Small Business Tax Dictionary
Tax Return
A tax return is an official document filed with tax authorities that provides detailed information about an individual's or business's income, deductions, credits, and taxes owed for a specific period.
What does a tax return include?
A tax return typically covers:
- Income — all sources of income earned during the tax year
- Deductions — allowable expenses that reduce taxable income
- Credits — direct reductions to the tax owed
- Taxes already paid — amounts withheld through PAYE/PAYG or paid as provisional/instalment tax
- Net tax payable or refund — the final balance after reconciling tax owed against tax paid
Tax returns by jurisdiction
New Zealand (IRD) — Most individuals with employment income don't need to file a return — IRD handles the assessment automatically. However, self-employed individuals, those with rental income, or those with more complex affairs must file an IR3 return by 7 July (or later if using a tax agent).

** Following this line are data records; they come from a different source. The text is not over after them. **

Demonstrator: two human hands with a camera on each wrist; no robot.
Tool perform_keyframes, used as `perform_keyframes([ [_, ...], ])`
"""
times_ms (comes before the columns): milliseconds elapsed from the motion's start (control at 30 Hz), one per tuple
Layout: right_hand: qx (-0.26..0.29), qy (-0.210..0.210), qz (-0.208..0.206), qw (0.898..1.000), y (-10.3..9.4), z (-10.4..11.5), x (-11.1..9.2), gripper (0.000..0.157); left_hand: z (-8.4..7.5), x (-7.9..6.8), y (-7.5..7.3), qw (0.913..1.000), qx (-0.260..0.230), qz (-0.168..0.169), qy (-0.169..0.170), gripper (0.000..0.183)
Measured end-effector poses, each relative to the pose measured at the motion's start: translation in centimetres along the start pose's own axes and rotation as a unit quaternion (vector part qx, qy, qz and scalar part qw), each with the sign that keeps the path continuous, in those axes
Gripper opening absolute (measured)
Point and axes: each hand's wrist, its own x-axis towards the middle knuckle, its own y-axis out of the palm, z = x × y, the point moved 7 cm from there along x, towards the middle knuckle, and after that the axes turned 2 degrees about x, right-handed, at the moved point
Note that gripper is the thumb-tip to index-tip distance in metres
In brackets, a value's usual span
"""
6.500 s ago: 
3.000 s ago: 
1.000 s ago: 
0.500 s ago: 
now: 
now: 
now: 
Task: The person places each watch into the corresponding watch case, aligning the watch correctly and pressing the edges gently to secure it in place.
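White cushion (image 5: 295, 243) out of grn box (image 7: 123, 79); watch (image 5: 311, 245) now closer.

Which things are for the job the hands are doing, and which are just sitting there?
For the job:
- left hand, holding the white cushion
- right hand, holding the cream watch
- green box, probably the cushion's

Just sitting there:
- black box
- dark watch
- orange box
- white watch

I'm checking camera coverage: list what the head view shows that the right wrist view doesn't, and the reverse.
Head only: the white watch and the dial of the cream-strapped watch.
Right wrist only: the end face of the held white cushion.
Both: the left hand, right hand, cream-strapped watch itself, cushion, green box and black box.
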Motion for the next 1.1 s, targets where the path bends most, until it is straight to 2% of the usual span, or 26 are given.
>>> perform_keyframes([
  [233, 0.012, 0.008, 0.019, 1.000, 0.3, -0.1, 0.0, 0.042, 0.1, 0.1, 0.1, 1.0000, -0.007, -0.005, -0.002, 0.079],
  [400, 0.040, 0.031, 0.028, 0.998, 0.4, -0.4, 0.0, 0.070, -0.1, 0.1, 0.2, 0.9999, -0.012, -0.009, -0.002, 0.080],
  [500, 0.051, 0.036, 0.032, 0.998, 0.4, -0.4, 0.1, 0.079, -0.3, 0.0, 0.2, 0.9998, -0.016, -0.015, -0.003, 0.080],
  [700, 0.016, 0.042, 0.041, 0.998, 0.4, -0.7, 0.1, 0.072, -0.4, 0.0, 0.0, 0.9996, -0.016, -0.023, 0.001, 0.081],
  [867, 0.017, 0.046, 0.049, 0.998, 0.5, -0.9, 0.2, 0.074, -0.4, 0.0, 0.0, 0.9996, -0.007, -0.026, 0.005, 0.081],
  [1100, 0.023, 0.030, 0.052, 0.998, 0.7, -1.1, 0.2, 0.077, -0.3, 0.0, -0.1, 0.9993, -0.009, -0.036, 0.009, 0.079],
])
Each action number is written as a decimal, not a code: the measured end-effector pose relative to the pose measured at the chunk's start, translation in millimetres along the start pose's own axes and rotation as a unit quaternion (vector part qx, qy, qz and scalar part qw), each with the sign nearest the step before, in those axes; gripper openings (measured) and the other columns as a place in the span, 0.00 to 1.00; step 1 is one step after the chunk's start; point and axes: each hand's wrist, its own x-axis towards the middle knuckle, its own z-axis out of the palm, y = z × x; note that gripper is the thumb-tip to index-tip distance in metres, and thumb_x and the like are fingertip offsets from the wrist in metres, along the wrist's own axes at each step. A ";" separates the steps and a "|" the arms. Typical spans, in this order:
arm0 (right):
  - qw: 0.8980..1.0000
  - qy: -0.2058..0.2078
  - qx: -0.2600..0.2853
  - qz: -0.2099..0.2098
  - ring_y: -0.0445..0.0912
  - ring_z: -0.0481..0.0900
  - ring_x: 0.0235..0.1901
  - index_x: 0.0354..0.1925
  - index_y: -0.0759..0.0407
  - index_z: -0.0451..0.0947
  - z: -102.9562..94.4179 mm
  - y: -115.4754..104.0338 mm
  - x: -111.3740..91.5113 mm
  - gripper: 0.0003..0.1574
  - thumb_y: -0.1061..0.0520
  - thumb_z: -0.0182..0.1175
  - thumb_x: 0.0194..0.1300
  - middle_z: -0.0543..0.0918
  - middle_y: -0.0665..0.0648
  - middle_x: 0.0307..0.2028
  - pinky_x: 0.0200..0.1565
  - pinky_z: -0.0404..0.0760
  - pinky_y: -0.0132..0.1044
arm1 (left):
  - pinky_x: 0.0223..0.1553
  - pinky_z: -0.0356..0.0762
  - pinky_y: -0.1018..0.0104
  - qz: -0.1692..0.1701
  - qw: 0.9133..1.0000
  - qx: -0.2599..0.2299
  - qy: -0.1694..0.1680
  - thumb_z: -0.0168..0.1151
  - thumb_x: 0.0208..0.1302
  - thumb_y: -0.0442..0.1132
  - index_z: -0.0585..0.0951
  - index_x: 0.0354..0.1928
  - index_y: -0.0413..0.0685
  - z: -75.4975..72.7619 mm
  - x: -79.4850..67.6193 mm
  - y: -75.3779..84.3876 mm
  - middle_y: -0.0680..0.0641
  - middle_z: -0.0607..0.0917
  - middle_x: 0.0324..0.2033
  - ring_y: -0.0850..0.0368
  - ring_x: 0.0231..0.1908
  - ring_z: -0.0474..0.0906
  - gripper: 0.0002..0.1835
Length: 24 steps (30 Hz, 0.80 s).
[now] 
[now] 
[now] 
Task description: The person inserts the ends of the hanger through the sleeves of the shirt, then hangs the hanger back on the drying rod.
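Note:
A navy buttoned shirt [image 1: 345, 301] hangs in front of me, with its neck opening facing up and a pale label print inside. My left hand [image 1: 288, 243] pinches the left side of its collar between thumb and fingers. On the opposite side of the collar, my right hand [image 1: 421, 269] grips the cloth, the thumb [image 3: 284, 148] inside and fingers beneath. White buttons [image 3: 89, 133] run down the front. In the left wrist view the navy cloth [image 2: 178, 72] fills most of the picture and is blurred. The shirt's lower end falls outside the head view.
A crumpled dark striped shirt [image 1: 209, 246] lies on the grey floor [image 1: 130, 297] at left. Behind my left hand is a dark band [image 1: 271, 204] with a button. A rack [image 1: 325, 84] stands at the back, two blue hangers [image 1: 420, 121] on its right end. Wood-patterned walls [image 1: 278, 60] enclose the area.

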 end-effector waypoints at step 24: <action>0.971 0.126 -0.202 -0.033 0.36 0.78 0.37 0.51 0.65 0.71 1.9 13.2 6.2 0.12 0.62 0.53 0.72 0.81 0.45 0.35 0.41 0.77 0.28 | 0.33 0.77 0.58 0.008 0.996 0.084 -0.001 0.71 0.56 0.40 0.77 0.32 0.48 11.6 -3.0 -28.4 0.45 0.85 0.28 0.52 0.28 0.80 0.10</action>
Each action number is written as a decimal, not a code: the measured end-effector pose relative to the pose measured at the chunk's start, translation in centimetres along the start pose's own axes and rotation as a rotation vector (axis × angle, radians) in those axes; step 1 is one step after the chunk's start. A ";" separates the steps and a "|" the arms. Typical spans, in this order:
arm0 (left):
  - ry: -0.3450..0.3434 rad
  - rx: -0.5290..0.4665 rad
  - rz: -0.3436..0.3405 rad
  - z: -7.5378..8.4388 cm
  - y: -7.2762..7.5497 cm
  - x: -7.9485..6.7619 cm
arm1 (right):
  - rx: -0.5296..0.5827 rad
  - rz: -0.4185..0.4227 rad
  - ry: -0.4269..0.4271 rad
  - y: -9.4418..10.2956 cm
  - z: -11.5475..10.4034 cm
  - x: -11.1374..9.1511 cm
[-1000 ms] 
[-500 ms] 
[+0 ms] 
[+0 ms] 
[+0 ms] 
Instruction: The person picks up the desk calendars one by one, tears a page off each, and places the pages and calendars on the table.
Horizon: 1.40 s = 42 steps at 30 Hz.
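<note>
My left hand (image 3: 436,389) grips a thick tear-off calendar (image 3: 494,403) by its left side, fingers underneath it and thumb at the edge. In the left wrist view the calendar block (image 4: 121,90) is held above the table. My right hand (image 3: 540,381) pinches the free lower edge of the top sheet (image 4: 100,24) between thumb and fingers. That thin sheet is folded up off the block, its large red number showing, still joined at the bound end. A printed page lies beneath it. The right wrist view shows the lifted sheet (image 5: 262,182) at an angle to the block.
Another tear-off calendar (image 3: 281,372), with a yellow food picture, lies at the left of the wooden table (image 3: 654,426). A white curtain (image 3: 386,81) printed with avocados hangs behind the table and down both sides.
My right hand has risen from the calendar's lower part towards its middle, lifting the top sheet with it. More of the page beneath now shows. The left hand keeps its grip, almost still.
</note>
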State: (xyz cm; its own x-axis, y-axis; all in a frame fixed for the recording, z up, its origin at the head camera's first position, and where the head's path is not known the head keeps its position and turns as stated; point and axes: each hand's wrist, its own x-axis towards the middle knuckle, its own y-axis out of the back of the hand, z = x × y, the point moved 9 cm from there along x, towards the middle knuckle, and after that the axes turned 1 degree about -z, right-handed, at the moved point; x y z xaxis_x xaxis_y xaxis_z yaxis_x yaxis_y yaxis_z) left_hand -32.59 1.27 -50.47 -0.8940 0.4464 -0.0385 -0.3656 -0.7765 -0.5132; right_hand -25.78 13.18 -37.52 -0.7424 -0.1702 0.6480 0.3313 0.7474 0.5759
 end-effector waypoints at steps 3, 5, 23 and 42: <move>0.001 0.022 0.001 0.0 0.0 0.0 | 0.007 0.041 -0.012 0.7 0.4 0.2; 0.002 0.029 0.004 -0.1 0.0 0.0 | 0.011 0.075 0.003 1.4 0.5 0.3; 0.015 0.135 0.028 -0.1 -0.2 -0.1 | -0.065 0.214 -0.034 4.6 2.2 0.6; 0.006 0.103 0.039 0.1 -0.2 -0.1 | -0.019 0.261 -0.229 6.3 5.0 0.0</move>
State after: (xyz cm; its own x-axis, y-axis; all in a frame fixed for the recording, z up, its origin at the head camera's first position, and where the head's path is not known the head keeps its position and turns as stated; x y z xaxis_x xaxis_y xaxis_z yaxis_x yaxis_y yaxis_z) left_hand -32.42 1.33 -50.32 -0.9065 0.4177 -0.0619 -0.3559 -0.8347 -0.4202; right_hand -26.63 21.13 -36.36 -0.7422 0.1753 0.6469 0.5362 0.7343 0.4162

Australia (ATO) — Individuals generally must lodge a tax return by 31 October each year. If using a tax agent, extensions may apply. Businesses lodge various returns depending on their structure (individual, company, trust, or partnership).
United Kingdom (HMRC) — Self-employed individuals and those with more complex tax affairs must file a Self Assessment tax return. The deadline for paper returns is 31 October; online returns must be filed by 31 January.
Why filing matters
Proper preparation and filing of a tax return constitute essential components of tax administration and personal financial management. The return reflects your complete financial position for the year and is the mechanism through which any overpaid tax is refunded, or underpaid tax is collected.